Definition: An inferior good is a product that’s demand is inversely related to consumer income. In other words, when consumer income increases, the demand for inferior goods decreases.
What Does Inferior Good Mean?
What is the definition of inferior goods? A common misconception is that inferior goods are simply junkie products that people don’t want. This isn’t true at all. IG can be expensive or inexpensive and can be quality or junkie products. Inferior simply means that consumers with more money typically purchase less of these products. In some cases, IG can have better quality substitutes that consumers prefer when their income increases, but not always. For instance, when people have less income, they eat at fast food restaurants. When their income increases, they prefer to eat out at better, fancier restaurants.
Therefore, fast food could be considered an IG. These goods are products or services that consumers prefer less of as they make more money. During a recession, though, the demand for inferior goods typically increases because consumer income usually falls during a recession.
Let’s look at an example.
A classic example of inferior good is public transportation. When consumer income is low, people use the bus. If the economy grows and consumer income increases, people stop using the bus and buy cars instead. It makes sense to use the bus when people cannot afford a taxi or a car. But when they can afford a car, they stop using the bus.

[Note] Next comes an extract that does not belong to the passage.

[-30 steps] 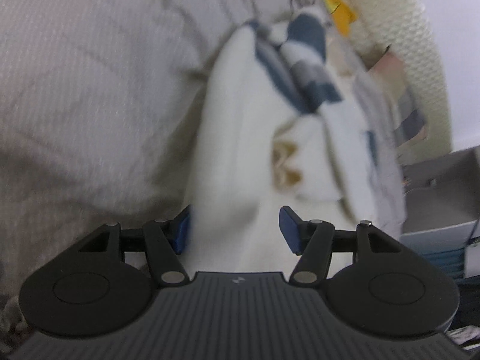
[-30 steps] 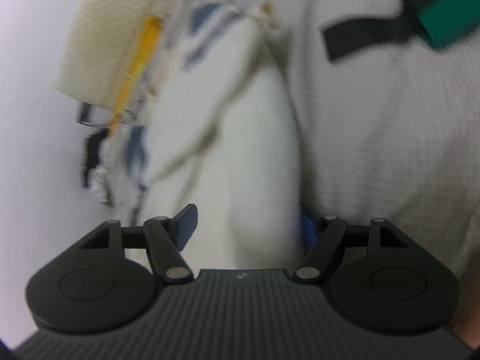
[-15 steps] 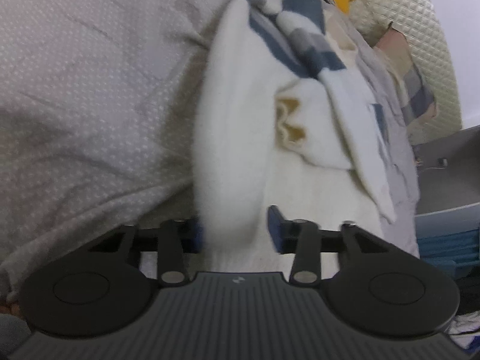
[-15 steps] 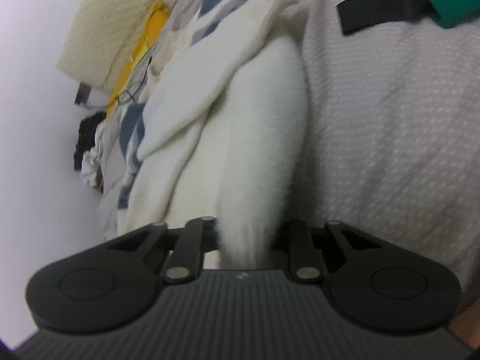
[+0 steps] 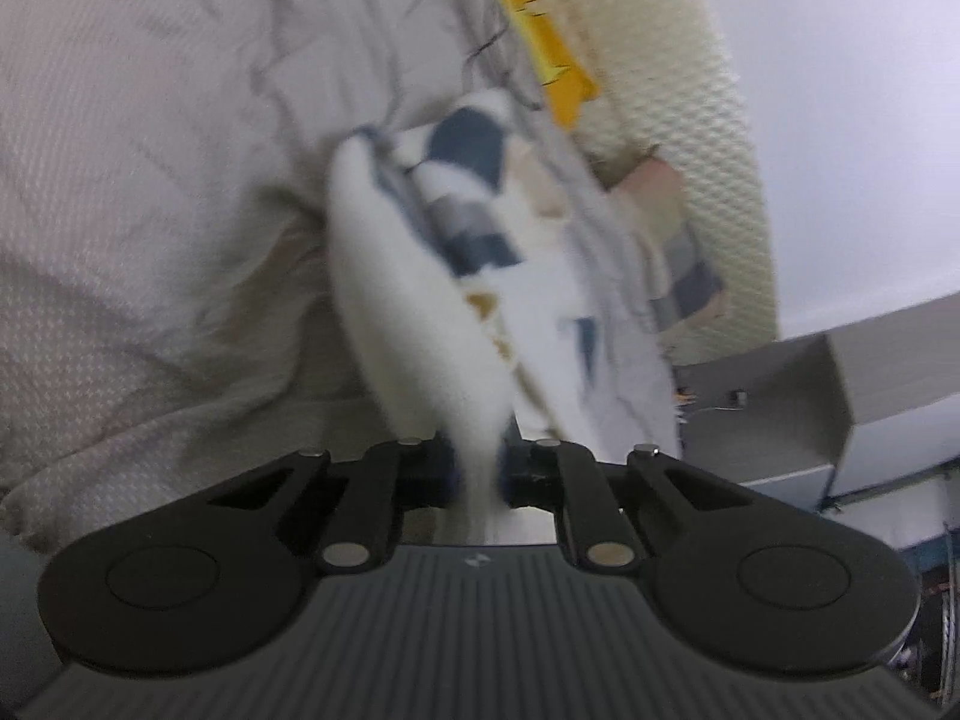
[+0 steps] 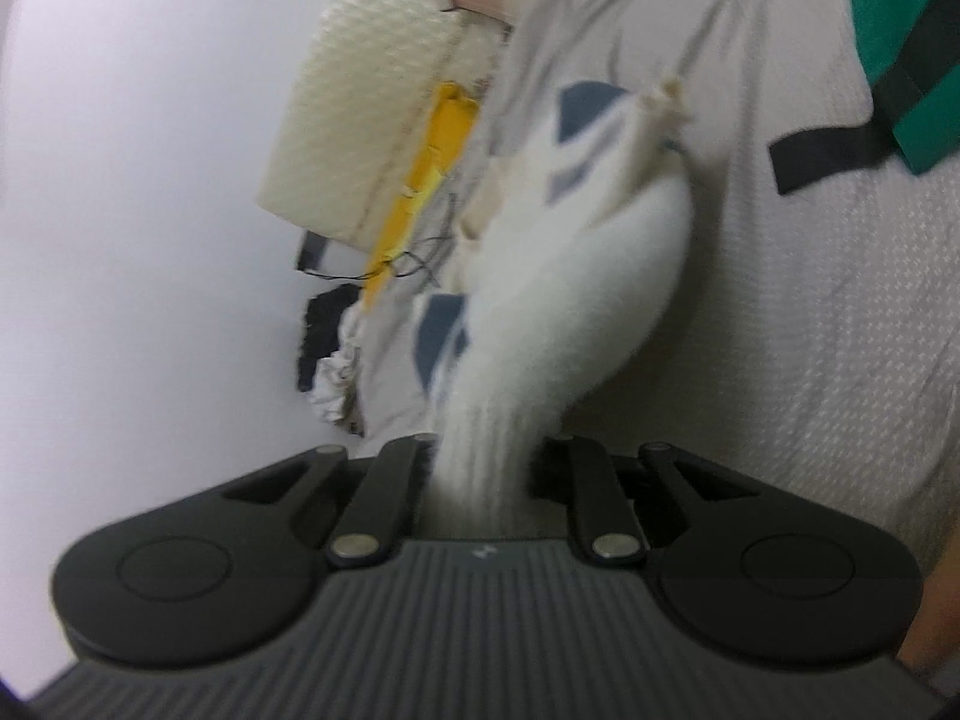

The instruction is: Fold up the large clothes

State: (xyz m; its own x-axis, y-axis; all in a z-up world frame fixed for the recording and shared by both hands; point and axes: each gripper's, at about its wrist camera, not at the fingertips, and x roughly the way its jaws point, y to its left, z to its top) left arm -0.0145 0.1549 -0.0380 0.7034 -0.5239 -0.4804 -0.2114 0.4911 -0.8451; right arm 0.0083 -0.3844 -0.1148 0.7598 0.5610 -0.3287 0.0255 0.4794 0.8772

Another example is the “value for money” goods that the supermarkets usually have in the store’s entrance. These goods are inferior because when consumer income is low, people buy the “2 for 1” goods to save money. However, once their income increases, the demand for these value goods declines.
The same is true for the supermarket generic brand goods. These goods are always cheaper than the name brand products and consumers prefer them when they cannot afford highly established brands. Yet, when their income increases, consumers tend to purchase the name brand products instead of the generics.
As far as the fast food is concerned, keep in mind that it is considered an inferior good mainly in the western countries. However, for the economies of the East, fast food is a normal good.
Define Inferior Good: Inferior goods are products or services that increase in demand as consumer income decreases and vice versa.